Let’s start by saying Starbucks’ afternoon of racial-bias training is unlikely to work.
A few hours of training isn’t long enough to change behavior, particularly without regularly scheduled follow-up sessions. Many of the methods used to overcome implicit bias have been found ineffective. And mandatory training can backfire by breeding resentment.
Given that, Starbucks’ decision to forego an estimated $4.4 million in sales on the afternoon of May 29 could be read as more of a cynical marketing stunt than an actual attempt to fix a problem (after all, they company has received at least that much in free publicity). But that assessment ignores just how unusual it is for a company like Starbucks to own up to its mistakes. While other big companies like United Airlines or Wells Fargo have offered halting and insufficient apologies for their own recent failings, Starbucks is conducting a masterclass in corporate contrition.
When a Starbucks manager in Philadelphia called the police last month to arrest two black men for trespassing, the reaction ignited a storm of controversy and calls for a boycott. The company could have issued a statement that made clear it was the decision of one rogue employee. Instead, Starbucks accepted the responsibility as a company, acknowledged that its training and policies were inadequate, and then flew CEO Kevin Johnson and chairman Howard Schultz to Philadelphia to meet with the men and with civil-rights leaders in Philadelphia. The company then announced it was setting aside a day for training.
In contrast, when United employees called airport police to forcibly remove an overbooked passenger last April, airline CEO Oscar Munoz spent a week struggling to even formulate an apology. After first blaming the passenger—who suffered a concussion and broken nose—and defending the company’s procedures, he backtracked only in the face of public outrage, eventually calling the incident the product of a “system failure.”
At Wells Fargo, the misbehavior wasn’t the action of a handful of individuals, but a companywide ethical failure that led to the opening of millions of fake accounts on behalf of real customers. Yet the company’s initial reaction was deny its aggressive sales culture was to blame and absolve management from culpability, despite evidence that the problem at Wells Fargo had festered for years. Instead, the bank said the fault lay solely with the 5,300 frontline workers fired for their involvement in the scheme. Only now, almost two years and billions of dollars in fines later, is Wells Fargo running an ad campaign that acknowledges its missteps—just in time for another scandal to erupt.
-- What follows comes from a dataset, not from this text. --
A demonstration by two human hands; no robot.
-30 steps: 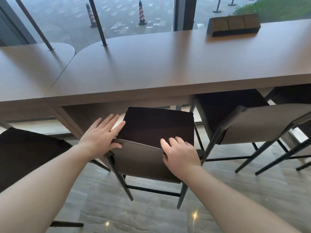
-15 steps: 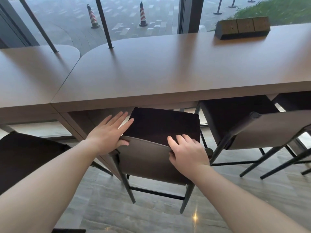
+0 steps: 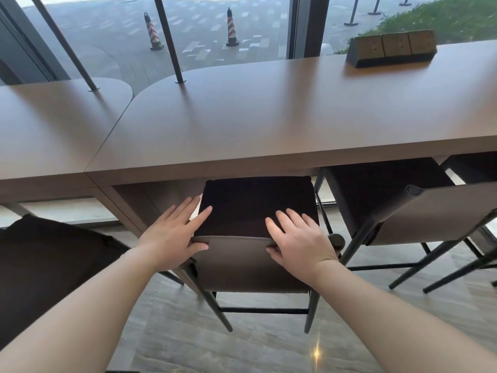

Starbucks certainly has much to gain from its public act of remorse. Just as closing for an afternoon in 2008 to retrain baristas in coffee-making signaled a refocus on its product, the bias-training exercise demonstrates a commitment to improving relations with all customers. The company may even profit in the long run from the experience, as goodwill generated by the gesture cements good feelings about the brand.
But saying sorry is hard, no matter who you are, and particularly for multibillion-dollar companies that employ phalanxes of lawyers. No matter how flawed its training is likely to be, Starbucks is acknowledging that it screwed up, and that it’s willing to take very public taking action to get better. That’s a lesson for all companies.